• TASK: Produce a copy of every line in the records that holds the string "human".

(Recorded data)

────────────────────────────────────────

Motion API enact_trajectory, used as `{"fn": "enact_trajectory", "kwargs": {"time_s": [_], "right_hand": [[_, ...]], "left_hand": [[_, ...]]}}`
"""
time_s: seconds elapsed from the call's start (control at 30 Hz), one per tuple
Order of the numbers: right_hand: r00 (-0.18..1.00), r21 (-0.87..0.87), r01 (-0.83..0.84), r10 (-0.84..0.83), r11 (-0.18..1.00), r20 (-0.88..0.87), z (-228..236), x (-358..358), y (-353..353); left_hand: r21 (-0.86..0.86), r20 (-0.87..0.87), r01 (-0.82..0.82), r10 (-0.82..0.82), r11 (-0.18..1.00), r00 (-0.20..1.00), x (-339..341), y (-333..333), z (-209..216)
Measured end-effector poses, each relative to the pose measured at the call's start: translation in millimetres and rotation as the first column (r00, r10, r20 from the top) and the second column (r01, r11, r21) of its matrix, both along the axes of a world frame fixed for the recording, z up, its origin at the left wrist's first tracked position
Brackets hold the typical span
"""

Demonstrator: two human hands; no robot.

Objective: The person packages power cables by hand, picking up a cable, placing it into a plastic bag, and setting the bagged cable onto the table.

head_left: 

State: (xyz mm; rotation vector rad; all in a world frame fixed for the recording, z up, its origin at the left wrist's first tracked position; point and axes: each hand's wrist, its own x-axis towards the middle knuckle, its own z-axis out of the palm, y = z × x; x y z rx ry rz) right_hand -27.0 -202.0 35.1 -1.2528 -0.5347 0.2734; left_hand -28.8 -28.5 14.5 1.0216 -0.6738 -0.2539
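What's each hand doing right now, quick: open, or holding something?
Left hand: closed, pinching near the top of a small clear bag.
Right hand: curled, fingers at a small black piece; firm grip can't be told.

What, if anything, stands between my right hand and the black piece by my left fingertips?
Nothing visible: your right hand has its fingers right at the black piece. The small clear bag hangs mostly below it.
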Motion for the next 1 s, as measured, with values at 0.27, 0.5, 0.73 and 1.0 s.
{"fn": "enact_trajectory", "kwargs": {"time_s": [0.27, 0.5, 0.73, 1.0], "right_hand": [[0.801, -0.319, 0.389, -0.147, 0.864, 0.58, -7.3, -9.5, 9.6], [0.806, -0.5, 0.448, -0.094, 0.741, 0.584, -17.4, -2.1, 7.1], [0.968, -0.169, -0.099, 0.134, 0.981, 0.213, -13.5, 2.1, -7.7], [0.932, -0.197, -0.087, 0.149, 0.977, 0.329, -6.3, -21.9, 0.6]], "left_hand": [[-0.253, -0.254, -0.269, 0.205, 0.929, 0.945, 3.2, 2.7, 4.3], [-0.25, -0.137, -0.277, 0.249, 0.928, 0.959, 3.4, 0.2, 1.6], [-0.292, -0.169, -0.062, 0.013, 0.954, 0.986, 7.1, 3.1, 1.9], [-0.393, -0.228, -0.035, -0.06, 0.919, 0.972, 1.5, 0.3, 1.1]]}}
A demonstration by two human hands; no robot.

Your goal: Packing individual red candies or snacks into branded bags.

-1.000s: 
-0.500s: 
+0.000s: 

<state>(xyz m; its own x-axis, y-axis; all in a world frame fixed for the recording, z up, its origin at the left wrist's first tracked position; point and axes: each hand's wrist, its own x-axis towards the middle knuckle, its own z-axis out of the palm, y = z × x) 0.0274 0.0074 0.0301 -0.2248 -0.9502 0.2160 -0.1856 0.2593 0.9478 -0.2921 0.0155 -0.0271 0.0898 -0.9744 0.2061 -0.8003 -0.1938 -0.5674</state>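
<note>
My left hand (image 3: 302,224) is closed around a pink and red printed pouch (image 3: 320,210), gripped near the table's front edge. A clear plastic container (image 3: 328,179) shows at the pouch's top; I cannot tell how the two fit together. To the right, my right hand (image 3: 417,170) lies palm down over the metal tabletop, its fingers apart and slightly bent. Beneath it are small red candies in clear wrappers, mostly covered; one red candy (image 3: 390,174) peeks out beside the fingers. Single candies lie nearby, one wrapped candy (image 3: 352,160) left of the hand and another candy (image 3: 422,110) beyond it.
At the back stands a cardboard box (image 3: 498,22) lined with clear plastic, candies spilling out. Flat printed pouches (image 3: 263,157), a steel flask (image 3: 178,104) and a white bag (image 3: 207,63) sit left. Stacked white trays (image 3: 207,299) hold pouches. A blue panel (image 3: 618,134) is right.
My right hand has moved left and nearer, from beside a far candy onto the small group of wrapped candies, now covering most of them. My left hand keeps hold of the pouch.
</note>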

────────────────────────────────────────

• WRITTEN ANSWER:
Demonstrator: two human hands; no robot.
A demonstration by two human hands; no robot.

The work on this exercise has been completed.